TASK: Give the number of lines in this listing that contain "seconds", with no other words.

DATA FOR THIS TASK:
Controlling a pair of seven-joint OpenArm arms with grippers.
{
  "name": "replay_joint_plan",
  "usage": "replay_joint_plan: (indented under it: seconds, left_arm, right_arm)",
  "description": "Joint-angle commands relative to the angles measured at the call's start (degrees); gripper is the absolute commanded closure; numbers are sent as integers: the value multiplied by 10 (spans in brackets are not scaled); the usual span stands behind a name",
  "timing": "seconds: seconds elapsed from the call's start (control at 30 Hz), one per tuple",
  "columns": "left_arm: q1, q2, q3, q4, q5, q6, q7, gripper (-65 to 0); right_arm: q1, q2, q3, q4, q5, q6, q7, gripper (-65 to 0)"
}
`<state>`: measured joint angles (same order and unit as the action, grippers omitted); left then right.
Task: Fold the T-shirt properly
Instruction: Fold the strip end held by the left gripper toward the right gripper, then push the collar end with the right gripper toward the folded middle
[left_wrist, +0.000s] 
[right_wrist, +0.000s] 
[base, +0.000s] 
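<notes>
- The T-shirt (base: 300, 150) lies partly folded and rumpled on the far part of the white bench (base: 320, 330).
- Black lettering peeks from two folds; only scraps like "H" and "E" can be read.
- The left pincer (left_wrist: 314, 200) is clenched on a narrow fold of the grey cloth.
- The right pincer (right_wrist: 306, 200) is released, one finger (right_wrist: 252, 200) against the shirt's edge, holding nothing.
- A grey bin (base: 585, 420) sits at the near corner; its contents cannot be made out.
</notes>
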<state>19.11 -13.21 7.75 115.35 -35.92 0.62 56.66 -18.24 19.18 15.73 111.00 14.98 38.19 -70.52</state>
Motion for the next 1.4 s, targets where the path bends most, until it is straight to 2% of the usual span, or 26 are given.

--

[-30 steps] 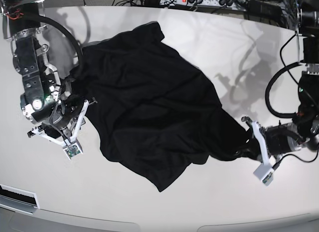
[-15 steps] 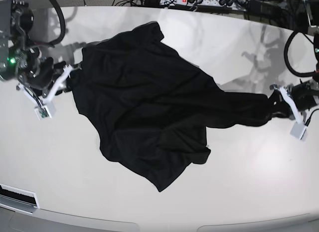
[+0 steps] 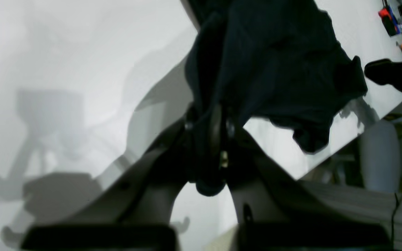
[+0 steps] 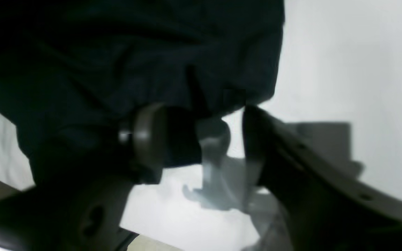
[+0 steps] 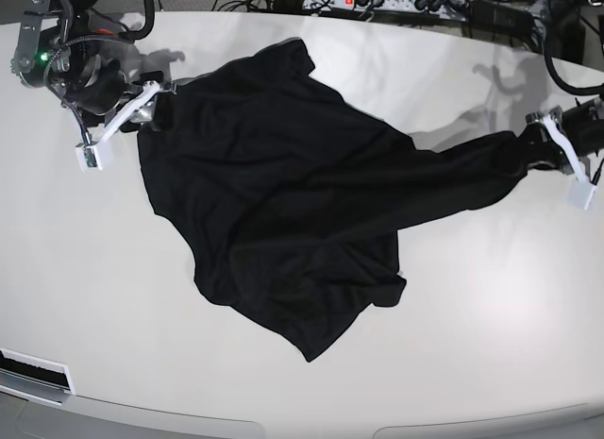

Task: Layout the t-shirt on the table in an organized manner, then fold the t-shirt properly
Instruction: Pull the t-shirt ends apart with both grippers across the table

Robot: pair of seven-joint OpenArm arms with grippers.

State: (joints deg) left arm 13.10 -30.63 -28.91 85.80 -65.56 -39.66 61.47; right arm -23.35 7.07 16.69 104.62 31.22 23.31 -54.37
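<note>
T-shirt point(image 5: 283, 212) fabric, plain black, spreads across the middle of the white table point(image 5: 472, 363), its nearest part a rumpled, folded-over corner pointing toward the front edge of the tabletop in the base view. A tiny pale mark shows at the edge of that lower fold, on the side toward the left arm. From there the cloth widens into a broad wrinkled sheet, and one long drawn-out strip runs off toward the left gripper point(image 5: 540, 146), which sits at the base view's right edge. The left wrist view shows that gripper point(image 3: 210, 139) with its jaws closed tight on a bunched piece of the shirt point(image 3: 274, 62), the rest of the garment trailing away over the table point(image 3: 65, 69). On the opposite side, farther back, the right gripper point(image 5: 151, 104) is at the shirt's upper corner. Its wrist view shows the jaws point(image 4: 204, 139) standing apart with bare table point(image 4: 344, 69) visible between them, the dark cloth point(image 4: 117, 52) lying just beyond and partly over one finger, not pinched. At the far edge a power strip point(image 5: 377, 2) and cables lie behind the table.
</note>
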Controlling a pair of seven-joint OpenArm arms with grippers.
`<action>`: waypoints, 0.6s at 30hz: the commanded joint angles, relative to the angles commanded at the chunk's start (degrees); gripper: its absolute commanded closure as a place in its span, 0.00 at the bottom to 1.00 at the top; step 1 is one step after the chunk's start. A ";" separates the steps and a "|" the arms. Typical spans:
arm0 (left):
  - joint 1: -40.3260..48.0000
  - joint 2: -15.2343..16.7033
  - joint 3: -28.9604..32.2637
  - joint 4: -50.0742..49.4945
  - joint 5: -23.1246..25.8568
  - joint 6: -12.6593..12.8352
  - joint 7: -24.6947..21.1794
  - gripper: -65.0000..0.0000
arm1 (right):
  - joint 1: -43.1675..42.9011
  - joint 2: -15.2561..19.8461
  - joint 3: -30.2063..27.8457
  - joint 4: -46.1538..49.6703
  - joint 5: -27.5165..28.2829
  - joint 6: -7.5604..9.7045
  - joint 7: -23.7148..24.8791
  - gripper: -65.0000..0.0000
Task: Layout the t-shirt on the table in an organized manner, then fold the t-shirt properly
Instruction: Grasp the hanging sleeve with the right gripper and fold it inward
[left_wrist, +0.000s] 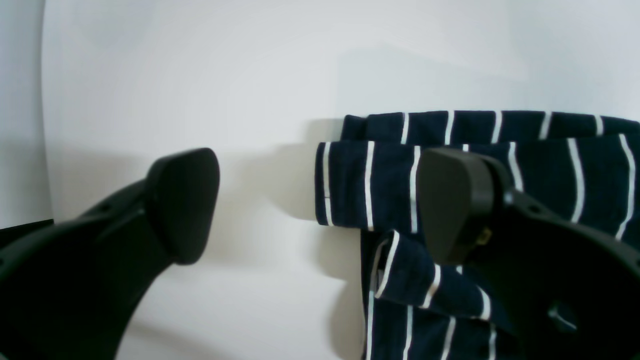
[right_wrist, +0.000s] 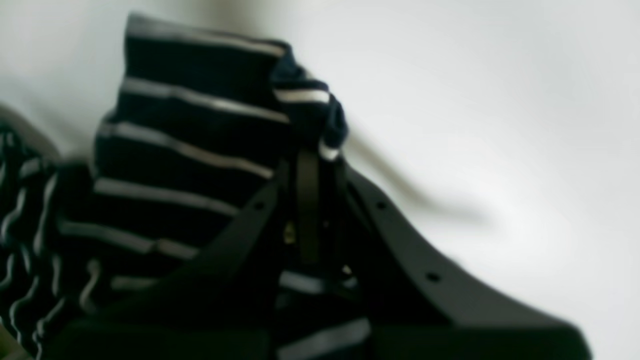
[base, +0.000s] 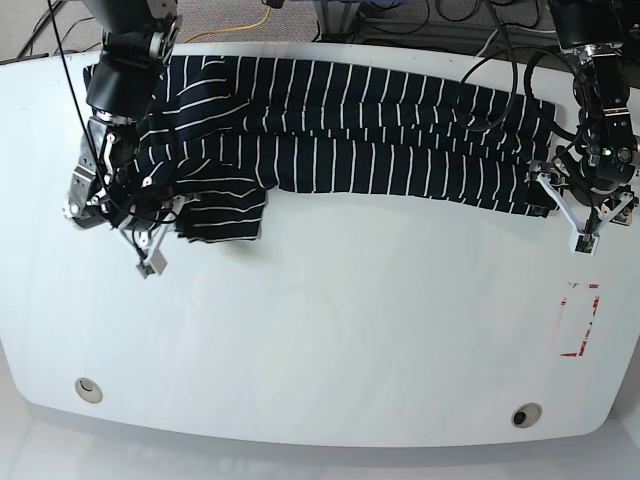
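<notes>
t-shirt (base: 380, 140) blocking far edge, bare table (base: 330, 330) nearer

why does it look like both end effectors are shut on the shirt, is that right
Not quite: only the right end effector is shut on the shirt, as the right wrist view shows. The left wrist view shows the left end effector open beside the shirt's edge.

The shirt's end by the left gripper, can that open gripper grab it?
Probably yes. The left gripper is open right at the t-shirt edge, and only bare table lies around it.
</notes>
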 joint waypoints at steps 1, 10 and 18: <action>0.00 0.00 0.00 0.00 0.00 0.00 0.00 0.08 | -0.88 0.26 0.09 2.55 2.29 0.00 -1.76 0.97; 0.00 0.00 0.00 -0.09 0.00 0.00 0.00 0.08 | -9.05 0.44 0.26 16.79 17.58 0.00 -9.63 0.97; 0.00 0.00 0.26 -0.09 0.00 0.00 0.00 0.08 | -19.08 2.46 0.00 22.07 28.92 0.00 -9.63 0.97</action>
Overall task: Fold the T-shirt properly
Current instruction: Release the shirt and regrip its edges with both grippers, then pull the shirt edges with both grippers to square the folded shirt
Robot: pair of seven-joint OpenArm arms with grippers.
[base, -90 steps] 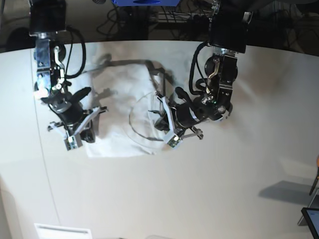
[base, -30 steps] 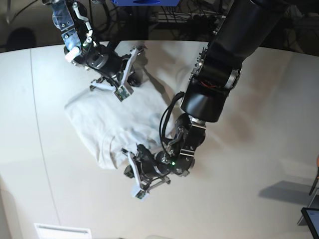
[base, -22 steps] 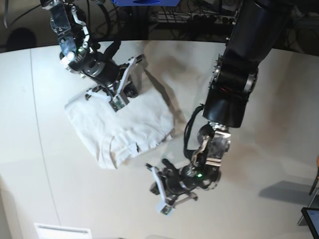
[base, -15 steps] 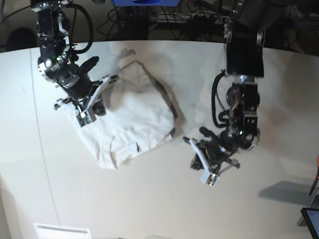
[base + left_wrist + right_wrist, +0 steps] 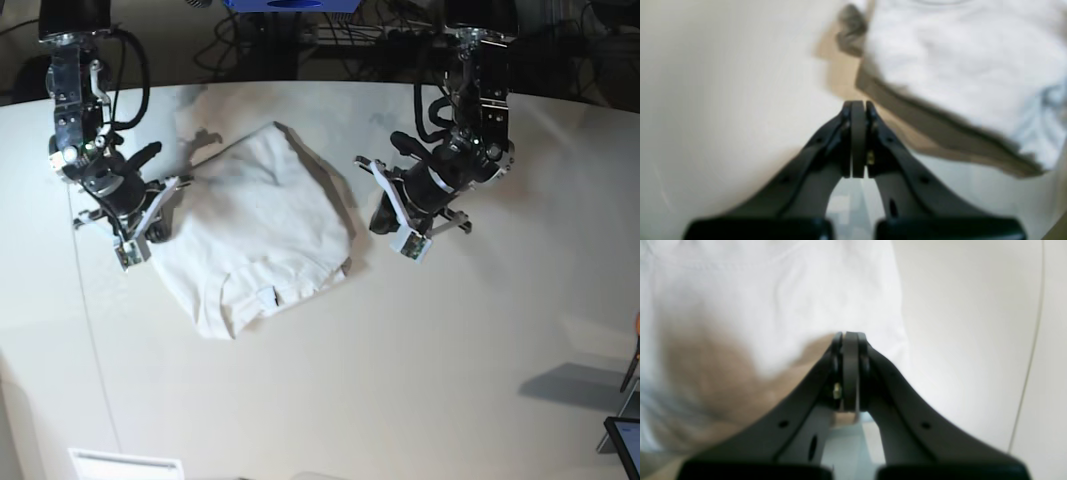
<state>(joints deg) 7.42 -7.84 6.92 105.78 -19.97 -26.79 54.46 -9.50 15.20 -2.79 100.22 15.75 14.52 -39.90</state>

OUTPUT FOR THIS TASK: 2